> _Requirement_:
Which lines of the data include the string "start"? List them all.

> _Data below_:
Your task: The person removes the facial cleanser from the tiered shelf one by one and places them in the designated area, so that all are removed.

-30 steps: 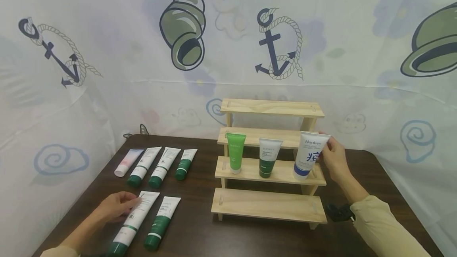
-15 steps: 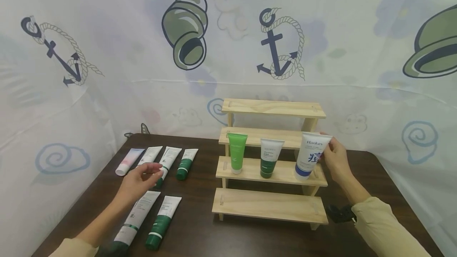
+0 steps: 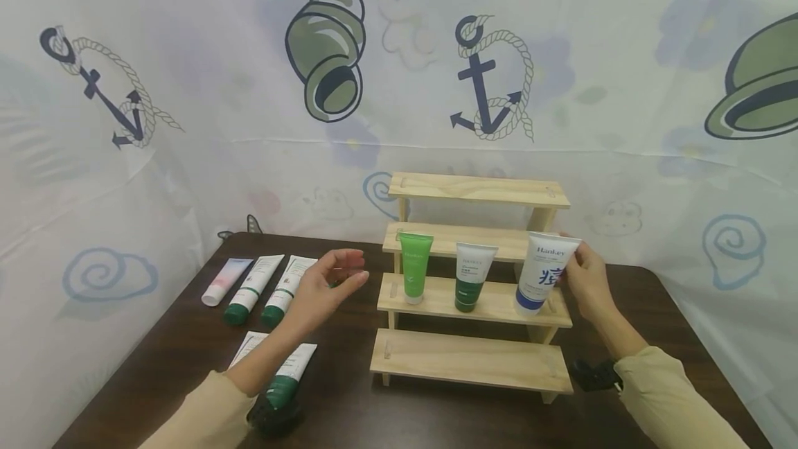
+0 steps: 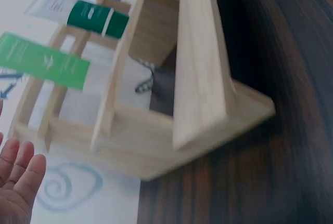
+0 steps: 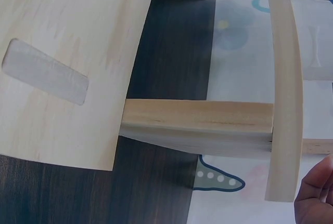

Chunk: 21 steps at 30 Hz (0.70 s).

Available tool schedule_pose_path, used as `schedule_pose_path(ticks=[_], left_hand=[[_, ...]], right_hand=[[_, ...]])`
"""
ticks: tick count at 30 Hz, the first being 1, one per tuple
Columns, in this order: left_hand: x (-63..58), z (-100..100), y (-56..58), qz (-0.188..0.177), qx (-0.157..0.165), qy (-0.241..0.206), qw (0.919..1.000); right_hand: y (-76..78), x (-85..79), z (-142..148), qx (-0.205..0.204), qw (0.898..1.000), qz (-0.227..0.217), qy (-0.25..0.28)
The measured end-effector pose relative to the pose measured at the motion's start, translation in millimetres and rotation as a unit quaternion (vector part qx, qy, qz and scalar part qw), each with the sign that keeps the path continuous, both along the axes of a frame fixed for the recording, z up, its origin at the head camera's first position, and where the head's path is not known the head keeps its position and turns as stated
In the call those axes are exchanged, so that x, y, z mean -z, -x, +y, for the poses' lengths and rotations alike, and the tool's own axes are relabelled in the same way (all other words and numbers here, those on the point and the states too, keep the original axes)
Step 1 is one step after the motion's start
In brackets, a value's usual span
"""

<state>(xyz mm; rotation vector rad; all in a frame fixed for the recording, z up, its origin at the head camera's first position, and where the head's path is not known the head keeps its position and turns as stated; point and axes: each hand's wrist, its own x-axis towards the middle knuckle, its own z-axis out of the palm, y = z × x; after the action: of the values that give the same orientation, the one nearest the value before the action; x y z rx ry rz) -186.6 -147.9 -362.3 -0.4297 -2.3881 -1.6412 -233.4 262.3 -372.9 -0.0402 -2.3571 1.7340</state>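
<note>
My right hand (image 3: 586, 276) pinches the right upper edge of a white squeeze tube (image 3: 544, 270) with blue lettering and a blue base. This tube stands on its cap on the second step up of a wooden stepped rack (image 3: 467, 362). Left of it on the same step stand a white-and-green tube (image 3: 474, 276) and a bright green tube (image 3: 415, 265). My left hand (image 3: 327, 289), holding nothing, hovers left of the rack with fingers relaxed. In the left wrist view the fingertips (image 4: 28, 174) lie beside the rack's end. The left hand largely hides a small tube behind it.
On the dark table (image 3: 339, 400) at left lie a pink-and-white tube (image 3: 226, 283) and two white tubes with green caps, one of them (image 3: 253, 289) in the middle. Nearer, the left forearm partly covers another white-and-green tube (image 3: 293, 373). A patterned cloth (image 3: 399, 109) hangs behind.
My left hand has left the long white tube at the lower left, which stays lying, and moved up and right towards the rack. The right hand has stayed at the blue-lettered tube.
</note>
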Motion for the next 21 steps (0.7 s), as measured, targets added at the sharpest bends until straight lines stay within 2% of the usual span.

> _Exercise result_:
The measured end-effector pose relative to the pose measured at the motion's start, translation in millimetres and rotation as a unit quaternion (vector part qx, qy, qz and scalar part qw), each with the sign that keeps the path continuous, both along the axes of a frame fixed for the recording, z up, its origin at the head camera's first position, and where the head's path is not known the head keeps its position and turns as stated
Step 1 is one step after the motion's start

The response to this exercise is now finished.